§ BRIEF
Copy the lines exactly. Begin at the first line of the data and stop after the line with "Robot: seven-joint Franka".

§ DATA UNDER STUDY
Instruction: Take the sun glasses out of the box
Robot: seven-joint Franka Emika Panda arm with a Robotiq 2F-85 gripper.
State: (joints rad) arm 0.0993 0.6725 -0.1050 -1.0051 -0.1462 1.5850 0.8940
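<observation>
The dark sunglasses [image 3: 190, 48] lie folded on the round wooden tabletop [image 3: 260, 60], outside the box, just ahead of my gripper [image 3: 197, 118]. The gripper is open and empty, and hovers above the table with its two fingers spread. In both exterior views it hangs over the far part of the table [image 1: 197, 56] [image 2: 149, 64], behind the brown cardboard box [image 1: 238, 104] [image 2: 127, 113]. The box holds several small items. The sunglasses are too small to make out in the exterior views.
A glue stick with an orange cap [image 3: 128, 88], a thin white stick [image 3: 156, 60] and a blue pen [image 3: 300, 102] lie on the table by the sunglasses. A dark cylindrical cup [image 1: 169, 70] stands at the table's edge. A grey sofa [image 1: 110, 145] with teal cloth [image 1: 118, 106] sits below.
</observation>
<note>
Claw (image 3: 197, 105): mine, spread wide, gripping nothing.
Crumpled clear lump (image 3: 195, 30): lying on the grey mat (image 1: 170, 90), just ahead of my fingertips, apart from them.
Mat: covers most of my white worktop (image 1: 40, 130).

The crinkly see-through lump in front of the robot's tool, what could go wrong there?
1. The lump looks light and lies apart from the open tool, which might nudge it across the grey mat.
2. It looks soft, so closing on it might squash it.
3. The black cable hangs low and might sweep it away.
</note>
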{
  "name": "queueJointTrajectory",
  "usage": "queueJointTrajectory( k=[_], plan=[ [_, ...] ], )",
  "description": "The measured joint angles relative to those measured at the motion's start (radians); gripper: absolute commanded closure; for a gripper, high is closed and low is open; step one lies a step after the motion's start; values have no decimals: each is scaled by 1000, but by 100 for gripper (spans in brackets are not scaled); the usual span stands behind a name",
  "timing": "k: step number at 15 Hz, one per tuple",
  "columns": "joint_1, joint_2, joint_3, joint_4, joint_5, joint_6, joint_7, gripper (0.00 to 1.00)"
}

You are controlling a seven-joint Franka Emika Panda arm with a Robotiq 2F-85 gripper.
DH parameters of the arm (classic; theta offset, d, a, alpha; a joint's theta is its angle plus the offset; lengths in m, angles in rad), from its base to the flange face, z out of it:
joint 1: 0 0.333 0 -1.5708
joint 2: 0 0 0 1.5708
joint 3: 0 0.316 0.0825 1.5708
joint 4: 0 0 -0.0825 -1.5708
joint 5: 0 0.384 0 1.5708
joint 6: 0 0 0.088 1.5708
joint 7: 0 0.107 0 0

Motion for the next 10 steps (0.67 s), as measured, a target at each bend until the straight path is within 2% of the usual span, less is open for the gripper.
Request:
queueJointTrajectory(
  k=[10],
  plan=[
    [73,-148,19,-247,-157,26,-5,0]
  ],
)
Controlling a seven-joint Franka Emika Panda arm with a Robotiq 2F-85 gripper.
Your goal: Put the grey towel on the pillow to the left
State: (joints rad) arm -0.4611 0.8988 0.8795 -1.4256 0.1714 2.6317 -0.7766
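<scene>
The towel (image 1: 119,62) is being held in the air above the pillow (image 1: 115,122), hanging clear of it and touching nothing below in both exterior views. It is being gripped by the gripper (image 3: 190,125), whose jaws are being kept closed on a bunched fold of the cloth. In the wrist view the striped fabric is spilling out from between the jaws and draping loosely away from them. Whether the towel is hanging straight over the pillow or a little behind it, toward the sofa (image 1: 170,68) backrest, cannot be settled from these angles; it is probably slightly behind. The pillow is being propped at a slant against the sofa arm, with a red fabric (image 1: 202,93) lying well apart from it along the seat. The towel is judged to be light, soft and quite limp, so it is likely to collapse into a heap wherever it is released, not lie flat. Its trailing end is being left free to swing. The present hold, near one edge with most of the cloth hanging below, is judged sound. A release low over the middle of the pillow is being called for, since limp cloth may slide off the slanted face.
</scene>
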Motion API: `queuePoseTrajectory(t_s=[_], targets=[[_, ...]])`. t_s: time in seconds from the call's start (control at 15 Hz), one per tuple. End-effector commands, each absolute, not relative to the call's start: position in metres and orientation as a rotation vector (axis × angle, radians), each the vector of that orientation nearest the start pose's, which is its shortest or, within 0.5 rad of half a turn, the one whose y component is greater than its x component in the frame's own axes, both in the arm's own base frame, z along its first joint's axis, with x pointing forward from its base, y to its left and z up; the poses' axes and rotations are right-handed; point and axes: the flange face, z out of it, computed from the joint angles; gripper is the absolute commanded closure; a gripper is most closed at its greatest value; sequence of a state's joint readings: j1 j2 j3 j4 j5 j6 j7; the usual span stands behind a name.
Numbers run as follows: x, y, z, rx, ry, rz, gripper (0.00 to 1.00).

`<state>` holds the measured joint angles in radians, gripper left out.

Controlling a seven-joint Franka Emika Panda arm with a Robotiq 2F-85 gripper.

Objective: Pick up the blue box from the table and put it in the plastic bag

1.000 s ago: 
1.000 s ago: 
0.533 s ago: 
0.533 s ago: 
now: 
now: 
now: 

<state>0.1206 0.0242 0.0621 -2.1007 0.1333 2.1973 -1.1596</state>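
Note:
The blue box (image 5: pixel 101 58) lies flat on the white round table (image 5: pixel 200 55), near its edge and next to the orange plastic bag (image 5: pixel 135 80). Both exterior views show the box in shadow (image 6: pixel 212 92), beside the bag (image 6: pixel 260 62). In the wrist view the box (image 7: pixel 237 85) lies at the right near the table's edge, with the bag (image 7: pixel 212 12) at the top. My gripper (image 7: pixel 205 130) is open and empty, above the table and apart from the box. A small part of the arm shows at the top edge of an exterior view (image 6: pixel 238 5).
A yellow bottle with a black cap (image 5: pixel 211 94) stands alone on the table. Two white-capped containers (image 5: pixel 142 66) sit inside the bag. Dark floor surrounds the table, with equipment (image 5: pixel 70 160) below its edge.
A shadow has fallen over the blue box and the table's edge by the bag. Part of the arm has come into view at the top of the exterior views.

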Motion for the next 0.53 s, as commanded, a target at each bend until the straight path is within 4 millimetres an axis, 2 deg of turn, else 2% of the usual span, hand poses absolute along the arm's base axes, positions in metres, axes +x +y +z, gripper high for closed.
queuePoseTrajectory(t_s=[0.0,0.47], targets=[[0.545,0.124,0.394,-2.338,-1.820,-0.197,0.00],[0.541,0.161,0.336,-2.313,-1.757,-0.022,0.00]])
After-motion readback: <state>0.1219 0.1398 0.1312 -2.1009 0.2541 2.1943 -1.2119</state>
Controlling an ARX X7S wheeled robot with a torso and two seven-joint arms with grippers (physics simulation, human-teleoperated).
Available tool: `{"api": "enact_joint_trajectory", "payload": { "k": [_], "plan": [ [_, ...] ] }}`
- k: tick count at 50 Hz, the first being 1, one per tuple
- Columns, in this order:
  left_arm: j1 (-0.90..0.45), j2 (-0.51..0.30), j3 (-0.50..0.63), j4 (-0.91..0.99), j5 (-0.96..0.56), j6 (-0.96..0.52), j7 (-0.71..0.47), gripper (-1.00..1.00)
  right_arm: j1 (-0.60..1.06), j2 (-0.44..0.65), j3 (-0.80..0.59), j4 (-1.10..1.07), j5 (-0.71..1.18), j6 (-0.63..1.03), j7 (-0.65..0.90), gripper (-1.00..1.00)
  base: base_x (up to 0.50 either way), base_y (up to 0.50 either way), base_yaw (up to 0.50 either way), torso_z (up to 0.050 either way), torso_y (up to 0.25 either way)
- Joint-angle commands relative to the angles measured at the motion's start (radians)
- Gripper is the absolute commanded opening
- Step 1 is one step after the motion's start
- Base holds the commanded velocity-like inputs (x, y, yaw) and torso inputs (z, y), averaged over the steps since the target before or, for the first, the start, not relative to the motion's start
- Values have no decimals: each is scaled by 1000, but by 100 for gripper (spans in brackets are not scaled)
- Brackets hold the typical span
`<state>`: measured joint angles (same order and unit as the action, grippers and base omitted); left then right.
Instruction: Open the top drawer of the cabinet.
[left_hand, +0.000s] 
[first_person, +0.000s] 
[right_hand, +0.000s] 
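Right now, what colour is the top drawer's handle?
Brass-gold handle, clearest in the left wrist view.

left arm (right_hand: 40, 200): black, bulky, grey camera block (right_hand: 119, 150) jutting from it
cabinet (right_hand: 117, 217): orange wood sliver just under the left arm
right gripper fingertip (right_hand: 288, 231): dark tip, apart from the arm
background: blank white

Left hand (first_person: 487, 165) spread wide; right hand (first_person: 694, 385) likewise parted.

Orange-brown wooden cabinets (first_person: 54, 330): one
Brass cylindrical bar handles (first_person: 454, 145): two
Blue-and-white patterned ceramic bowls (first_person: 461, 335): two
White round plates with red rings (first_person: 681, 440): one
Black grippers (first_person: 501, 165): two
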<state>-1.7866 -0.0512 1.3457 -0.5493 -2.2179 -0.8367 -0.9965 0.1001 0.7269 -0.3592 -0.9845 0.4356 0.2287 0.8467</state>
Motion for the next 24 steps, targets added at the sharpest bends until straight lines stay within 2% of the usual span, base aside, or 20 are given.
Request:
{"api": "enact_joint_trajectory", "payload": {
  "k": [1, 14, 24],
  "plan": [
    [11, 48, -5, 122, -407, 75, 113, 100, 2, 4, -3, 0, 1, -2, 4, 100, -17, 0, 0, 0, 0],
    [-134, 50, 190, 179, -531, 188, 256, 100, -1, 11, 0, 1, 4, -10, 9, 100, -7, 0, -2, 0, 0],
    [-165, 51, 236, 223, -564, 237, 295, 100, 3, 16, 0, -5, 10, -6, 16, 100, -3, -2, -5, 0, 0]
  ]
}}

§ TASK RESPONSE
Instruction: Take the sun glasses out of the box
Robot: seven-joint Franka Emika Panda arm with a Robotiq 2F-85 gripper.

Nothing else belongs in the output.